Work task -
Could you copy, exactly as written, every line from the first line of the records through the one containing "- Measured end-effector"?

╔══

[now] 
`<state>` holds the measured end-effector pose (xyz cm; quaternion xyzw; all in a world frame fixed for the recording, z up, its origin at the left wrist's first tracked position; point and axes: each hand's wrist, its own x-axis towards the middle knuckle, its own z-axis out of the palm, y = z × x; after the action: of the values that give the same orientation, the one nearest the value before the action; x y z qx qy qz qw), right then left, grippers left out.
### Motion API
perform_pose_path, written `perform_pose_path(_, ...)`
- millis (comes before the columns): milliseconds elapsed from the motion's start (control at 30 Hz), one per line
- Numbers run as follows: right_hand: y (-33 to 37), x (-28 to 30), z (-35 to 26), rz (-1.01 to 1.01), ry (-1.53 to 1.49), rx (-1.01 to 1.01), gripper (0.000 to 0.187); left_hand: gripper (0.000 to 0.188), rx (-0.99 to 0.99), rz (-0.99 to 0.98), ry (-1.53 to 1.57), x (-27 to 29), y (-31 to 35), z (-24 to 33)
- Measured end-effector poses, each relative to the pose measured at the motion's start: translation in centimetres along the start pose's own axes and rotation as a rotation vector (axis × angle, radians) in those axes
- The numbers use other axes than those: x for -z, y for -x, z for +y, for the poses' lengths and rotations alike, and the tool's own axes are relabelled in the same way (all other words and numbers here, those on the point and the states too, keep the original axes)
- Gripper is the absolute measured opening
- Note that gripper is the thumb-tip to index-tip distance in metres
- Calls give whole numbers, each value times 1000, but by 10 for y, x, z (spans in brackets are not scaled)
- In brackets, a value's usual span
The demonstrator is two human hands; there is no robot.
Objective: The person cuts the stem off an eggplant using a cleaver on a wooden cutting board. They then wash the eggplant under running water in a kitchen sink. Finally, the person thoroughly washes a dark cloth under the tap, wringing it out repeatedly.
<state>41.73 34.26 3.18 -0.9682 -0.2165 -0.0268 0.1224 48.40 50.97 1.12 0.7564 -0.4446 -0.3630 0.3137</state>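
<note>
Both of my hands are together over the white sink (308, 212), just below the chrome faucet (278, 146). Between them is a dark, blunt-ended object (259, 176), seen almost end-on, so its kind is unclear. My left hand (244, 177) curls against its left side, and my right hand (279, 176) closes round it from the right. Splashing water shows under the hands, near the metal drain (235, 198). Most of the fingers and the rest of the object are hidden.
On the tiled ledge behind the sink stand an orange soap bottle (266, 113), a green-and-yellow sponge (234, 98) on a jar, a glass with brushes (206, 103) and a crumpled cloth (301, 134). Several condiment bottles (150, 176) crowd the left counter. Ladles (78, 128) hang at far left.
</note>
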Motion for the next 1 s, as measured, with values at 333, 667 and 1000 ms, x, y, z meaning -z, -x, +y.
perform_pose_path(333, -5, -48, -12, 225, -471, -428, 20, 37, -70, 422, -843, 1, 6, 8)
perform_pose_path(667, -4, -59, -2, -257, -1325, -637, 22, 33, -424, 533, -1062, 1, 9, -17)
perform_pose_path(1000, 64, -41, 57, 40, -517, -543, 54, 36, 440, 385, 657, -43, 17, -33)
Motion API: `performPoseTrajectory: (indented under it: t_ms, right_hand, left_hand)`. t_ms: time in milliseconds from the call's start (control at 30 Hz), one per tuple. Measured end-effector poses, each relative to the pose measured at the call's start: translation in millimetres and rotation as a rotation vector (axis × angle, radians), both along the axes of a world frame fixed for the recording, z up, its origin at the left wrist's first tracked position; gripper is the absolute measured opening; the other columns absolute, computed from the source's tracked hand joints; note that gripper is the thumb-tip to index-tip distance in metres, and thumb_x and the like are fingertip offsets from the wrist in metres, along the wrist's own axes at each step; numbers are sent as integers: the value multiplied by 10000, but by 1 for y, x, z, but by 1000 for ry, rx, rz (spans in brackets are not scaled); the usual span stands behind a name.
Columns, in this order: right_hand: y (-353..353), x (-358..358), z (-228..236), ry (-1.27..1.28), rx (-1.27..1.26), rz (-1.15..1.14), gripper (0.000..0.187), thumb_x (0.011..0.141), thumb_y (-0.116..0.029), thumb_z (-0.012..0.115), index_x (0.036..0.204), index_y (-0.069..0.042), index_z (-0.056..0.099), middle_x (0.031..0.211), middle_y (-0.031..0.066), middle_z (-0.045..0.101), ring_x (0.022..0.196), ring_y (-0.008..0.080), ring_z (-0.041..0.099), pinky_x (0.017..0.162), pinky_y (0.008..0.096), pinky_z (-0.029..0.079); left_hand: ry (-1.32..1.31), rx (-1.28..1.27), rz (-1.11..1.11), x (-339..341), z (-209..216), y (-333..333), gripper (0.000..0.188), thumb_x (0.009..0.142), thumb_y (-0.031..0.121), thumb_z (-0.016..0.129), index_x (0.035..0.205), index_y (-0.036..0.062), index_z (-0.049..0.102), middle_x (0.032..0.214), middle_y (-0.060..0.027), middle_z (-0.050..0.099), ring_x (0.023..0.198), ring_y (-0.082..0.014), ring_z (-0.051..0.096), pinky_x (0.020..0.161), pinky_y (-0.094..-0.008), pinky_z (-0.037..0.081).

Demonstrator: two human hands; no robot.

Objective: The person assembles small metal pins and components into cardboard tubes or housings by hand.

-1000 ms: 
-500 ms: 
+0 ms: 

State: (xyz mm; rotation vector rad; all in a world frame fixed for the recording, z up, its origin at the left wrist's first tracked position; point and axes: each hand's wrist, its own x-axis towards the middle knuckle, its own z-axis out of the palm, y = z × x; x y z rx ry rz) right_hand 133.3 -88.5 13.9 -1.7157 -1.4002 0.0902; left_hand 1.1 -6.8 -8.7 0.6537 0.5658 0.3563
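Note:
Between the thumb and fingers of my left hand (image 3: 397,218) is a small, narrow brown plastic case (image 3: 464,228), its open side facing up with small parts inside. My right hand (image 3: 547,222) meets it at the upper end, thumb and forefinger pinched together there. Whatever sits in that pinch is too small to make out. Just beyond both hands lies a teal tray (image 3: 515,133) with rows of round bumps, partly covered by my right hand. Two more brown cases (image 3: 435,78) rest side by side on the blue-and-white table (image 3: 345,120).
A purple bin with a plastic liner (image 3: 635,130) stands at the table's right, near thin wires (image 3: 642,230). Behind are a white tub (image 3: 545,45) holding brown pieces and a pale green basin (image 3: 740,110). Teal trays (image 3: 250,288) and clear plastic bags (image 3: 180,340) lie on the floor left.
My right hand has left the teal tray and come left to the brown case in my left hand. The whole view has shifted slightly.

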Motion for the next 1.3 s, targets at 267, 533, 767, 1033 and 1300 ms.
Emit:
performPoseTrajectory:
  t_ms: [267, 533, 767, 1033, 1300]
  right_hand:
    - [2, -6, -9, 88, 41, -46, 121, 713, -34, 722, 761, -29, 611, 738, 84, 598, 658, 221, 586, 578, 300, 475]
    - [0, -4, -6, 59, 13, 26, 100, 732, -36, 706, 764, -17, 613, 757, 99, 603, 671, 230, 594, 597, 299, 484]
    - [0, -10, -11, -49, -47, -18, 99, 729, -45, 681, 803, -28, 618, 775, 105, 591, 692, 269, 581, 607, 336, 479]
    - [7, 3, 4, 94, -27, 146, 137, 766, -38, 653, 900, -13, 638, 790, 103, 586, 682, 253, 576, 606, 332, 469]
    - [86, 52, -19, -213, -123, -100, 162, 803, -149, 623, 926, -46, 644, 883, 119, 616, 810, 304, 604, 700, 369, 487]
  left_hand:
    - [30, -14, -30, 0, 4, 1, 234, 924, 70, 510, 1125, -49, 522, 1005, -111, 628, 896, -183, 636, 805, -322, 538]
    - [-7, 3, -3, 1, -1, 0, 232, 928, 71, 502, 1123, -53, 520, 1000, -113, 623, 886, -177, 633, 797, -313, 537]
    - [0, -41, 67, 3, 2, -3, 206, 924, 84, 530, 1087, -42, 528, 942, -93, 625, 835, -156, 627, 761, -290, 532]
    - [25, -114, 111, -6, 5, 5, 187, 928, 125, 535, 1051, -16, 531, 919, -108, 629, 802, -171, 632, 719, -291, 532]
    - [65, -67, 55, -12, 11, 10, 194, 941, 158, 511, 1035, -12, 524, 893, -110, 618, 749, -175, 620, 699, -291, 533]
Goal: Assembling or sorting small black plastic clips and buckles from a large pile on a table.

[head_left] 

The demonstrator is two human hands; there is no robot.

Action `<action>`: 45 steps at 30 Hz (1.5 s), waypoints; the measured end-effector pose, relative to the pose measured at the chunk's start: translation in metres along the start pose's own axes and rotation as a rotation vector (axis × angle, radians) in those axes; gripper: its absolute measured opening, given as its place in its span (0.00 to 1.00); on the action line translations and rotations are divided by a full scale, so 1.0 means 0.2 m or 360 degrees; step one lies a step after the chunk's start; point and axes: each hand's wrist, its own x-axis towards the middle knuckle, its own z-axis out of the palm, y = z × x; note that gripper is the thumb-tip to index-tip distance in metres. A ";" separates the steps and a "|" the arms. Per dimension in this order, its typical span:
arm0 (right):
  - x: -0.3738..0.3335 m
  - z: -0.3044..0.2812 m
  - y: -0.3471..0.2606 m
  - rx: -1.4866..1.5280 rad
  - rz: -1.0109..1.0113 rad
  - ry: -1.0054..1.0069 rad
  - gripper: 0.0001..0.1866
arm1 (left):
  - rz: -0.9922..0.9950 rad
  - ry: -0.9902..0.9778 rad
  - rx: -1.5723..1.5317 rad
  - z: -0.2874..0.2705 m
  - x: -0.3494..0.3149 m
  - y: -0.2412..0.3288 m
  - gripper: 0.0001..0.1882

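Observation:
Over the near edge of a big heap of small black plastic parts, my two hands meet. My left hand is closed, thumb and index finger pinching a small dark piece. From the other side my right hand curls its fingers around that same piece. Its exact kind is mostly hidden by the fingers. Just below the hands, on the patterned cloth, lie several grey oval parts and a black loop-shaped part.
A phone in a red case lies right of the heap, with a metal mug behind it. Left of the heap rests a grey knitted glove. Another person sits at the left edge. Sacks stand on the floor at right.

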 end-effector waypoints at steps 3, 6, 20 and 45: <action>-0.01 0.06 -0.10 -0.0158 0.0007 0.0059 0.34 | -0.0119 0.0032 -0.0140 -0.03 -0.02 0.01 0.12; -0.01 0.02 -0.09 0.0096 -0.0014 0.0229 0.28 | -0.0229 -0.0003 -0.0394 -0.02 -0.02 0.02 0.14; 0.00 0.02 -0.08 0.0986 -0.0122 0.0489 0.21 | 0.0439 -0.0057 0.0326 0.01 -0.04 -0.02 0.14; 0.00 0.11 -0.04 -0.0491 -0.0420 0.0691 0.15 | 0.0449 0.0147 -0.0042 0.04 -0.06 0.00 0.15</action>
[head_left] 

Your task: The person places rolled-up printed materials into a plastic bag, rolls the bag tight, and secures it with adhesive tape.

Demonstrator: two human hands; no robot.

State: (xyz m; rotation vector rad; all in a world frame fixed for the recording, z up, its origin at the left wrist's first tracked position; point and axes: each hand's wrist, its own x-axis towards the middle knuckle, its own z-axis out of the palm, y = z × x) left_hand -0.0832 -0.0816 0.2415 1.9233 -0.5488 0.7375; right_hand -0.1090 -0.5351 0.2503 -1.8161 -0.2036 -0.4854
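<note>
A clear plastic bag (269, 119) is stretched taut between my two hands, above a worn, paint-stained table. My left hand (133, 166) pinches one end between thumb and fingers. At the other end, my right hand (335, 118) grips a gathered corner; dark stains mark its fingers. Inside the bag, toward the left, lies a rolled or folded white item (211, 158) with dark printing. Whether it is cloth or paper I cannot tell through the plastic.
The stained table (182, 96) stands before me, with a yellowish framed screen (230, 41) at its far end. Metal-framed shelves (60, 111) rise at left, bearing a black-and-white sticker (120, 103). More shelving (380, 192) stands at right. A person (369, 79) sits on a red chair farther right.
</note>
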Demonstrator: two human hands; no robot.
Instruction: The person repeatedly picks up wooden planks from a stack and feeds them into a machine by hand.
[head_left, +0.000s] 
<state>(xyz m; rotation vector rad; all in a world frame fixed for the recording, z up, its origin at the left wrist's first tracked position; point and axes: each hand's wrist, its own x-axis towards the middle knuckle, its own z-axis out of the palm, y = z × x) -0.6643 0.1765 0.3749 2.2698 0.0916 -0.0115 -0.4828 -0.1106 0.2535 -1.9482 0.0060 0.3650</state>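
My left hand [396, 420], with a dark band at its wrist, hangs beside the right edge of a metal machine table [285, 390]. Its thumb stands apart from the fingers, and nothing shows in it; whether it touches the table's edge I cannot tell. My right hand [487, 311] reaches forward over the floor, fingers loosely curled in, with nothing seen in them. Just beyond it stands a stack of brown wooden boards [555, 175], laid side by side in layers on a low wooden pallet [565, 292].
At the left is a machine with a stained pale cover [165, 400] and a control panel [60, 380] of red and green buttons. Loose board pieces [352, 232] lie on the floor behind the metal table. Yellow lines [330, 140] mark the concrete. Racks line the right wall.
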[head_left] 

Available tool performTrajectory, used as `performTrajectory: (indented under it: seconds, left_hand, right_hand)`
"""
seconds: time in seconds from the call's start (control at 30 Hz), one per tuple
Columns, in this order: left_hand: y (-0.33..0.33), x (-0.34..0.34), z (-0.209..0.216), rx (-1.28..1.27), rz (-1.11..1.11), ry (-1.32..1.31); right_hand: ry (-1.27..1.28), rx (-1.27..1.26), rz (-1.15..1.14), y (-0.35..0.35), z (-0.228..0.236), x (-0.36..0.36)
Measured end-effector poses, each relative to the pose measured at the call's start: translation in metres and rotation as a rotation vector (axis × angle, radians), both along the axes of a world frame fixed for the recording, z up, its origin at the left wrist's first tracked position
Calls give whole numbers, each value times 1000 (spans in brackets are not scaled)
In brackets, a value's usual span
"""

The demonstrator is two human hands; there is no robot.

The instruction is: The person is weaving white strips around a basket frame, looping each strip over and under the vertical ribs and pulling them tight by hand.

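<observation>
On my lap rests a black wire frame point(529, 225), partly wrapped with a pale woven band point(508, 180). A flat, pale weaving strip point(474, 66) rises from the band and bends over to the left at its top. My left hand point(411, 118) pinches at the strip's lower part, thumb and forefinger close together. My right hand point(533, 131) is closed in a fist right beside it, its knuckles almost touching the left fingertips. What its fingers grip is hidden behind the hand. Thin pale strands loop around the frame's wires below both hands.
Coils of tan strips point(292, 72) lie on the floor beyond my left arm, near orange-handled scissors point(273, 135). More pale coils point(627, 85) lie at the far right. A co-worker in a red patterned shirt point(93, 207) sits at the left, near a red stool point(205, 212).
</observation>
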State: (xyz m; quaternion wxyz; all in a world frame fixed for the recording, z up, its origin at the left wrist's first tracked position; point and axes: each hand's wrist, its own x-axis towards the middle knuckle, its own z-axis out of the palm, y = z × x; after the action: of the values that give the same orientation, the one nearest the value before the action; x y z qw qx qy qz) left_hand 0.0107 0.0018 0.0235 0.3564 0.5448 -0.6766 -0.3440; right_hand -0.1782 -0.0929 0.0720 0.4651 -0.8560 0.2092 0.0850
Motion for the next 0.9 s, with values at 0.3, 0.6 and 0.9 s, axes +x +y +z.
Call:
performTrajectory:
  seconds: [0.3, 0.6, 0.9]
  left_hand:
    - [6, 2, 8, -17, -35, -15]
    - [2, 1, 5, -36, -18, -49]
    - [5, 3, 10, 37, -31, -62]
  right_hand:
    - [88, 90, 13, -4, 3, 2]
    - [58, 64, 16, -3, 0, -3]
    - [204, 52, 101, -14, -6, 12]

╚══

Response to the exercise -
[now] 
`<state>` holds the measured end-effector pose (xyz cm; quaternion xyzw; all in a world frame fixed for the recording, z up, its origin at the left wrist's first tracked position; point and axes: each hand's wrist, its own x-axis towards the middle knuckle, its own z-axis out of the palm, y = z × x; after the action: of the values that give the same orientation, the one nearest the value before the action; x y z qx qy qz qw), right then left, grippers left out.
### Motion API
perform_pose_path, written `perform_pose_path(_, ...)`
- millis (comes before the columns): milliseconds elapsed from the motion's start (control at 30 Hz), one per line
- Numbers run as follows: right_hand: y (-33 to 37), x (-28 to 30), z (-35 to 26), rz (-1.01 to 1.01), ry (-1.53 to 1.49), rx (-1.01 to 1.01), gripper (0.000 to 0.187); left_hand: gripper (0.000 to 0.188), rx (-0.99 to 0.99), rz (-0.99 to 0.98), ry (-1.53 to 1.57), x (-27 to 29), y (-31 to 35), z (-24 to 33)
- Measured end-effector poses, each relative to the pose measured at the motion's start: translation in centimetres along the start pose's own axes and rotation as a rotation vector (axis × angle, radians) in those axes

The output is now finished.